К тому же, возведение здания «Газпрома» обойдется в десятки, а то и в сотни миллионов долларов. Разве для Петербурга это сейчас самое необходимое? Вы посмотрите, в каком состоянии город, сколько у нас бомжей, какие у нас больницы. Если ты хочешь себя увековечить, бери пример с Цветаева, который создал Музей изящных искусств, со Щукина, Морозова… Уж казалось бы, Пиотровский и Сокуров — уважаемые, известные люди. Тем не менее их мнение игнорируется. Вот как у нас относятся к деятелям культуры, к авторитетам. И не только они, против выступают архитекторы Санкт-Петербурга, в том числе главный архитектор города, а также ЮНЕСКО. Но Миллеру на это наплевать. Я чувствую себя оскорбленным до глубины души.

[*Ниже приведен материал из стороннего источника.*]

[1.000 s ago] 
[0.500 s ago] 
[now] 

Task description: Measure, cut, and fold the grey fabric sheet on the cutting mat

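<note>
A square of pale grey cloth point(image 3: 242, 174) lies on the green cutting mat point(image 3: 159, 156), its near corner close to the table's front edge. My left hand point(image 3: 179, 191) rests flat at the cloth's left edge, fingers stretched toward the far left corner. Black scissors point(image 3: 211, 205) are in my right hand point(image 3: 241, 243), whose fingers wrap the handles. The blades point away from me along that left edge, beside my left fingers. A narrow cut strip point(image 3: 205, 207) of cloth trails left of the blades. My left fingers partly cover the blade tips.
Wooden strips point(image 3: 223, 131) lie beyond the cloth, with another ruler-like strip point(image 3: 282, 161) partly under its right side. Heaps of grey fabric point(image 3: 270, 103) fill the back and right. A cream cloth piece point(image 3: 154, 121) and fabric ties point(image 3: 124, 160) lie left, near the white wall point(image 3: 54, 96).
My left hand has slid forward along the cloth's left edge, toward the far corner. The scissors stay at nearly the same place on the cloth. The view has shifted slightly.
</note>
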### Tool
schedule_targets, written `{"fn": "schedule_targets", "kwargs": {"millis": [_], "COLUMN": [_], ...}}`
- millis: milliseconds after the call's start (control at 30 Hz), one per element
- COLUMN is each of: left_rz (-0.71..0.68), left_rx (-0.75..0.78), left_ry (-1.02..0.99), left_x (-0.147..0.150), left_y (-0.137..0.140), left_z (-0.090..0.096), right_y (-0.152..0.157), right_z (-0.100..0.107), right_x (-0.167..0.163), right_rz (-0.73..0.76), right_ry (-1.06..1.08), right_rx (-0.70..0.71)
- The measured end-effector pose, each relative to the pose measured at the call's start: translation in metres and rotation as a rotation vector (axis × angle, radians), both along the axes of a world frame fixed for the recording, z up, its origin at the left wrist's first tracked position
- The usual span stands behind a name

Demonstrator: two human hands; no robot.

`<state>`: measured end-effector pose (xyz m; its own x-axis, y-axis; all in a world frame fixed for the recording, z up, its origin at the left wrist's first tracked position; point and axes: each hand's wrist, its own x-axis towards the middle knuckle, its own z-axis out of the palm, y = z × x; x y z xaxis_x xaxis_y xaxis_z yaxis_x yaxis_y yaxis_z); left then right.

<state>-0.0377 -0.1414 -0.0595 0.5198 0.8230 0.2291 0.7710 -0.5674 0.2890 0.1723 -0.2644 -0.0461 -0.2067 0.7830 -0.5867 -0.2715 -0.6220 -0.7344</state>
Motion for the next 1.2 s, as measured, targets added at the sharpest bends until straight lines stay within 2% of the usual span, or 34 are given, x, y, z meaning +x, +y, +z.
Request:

— А Ельцин прислушался бы к мнению общественности?
— Он бы, по крайней мере, собрал всех и выслушал. Что бы он решил, я не знаю, но, мне кажется, ему бы в голову не пришло строить в таком месте небоскреб.

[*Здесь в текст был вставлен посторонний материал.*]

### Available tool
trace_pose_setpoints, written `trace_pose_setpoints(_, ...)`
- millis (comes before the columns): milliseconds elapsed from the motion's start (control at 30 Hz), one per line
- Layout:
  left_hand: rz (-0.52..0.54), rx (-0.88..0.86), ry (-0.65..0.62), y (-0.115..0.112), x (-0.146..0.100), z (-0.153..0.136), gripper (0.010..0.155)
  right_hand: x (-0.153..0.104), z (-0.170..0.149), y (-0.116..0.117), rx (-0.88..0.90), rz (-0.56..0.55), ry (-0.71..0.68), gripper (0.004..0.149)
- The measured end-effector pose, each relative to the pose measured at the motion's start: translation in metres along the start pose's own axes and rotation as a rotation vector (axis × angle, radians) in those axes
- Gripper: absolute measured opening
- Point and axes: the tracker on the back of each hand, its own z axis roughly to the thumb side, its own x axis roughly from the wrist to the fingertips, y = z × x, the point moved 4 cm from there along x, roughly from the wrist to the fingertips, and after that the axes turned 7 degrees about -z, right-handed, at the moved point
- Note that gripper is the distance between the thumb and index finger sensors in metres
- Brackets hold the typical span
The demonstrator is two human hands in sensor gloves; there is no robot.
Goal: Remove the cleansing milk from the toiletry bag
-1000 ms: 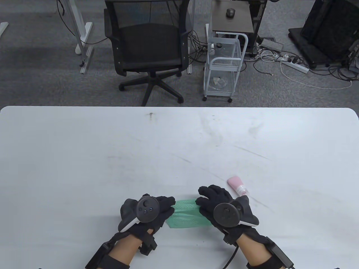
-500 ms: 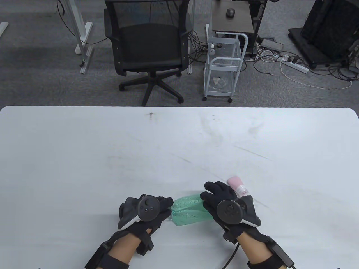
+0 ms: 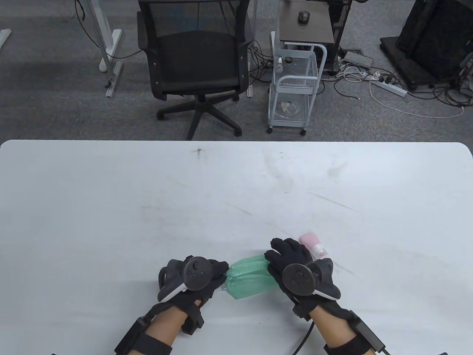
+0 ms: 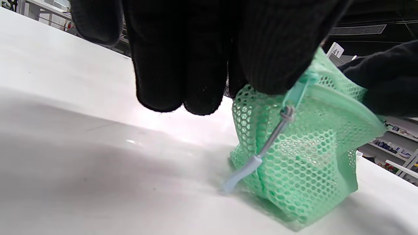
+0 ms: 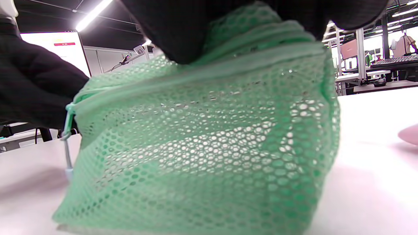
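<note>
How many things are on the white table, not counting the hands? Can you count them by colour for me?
Green: 1, the mesh toiletry bag, held at each end by the left hand and right hand.
Pink: 1, the cleansing milk tube, lying on the table just beyond the right hand.
Total: 2

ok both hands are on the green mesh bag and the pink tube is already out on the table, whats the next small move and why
Probably let go of the green mesh toiletry bag and set it down. The pink tube, likely the cleansing milk, already lies on the table beside the right hand, outside the bag. The left hand pinches the zipper end and the right hand grips the other end, and the mesh looks slack with nothing bulky showing through.
</note>
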Motion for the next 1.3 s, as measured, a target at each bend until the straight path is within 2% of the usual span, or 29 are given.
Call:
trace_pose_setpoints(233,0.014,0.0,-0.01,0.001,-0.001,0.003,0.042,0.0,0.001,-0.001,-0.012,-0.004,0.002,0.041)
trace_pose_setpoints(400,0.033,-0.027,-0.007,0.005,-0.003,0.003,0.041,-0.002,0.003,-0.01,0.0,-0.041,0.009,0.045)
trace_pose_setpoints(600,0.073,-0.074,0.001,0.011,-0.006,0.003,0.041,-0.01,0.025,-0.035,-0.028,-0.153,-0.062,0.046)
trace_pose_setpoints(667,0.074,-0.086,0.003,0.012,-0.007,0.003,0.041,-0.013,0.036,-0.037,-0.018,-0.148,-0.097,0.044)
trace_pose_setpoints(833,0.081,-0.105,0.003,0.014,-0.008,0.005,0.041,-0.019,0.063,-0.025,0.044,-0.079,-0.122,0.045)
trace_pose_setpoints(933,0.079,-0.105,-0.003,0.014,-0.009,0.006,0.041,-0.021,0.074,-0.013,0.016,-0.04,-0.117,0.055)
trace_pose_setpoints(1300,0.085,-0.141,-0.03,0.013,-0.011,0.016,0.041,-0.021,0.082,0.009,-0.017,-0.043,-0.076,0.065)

— А ведь наша власть из Питера…
— Вы знаете, российская власть в XX в. неоднократно демонстрировала примеры непродуманной градостроительной политики.
В Москве на Сретенском бульваре разрушили дом, построенный на деньги Тургенева. Спрашивается, зачем? Там размещалась знаменитая Тургеневская библиотека. В этом доме жили Маяковский и Брик. Или вот еще: Никита Сергеевич Хрущев, человек, к которому я, в принципе, отношусь с большой симпатией, построил в Кремле Дворец съездов — мол, все оставляли свой след в Кремле, вот и мы оставим. И стоит эта бездарная коробка в самом сердце государства.
— Вы нарисовали удручающую картину. А что дает силы жить? Вы же не всегда такой грустный?
— В последнее время всегда. Мне кажется, пришла пора всерьез задуматься о месте культуры в обществе и о взаимоотношениях государства и культуры, роль которой в таком многонациональном и поликонфессиональном государстве, как наше, трудно переоценить. Для России культура — это клей, позволяющий стране оставаться единым целым, а ее гражданам — осознавать себя россиянами. Этого наши власти, к сожалению, не понимают. Говоря о государственной поддержке культуры, я не имею в виду исключительно бюджетные отчисления. Есть множество других способов поддержать национальную культуру — это и налоговые льготы, и спонсорская помощь, и меценатство, и создание благотворительных фондов…
— А может, их устраивает такое положение вещей?
— Видимо, устраивает. Но, перефразируя Лихачева, скажу: если погибнет многонациональная русская культура, если порвутся вековые нравственные связи — погибнет Россия. Несмотря на столь желаемые запредельно высокие цены на нефть.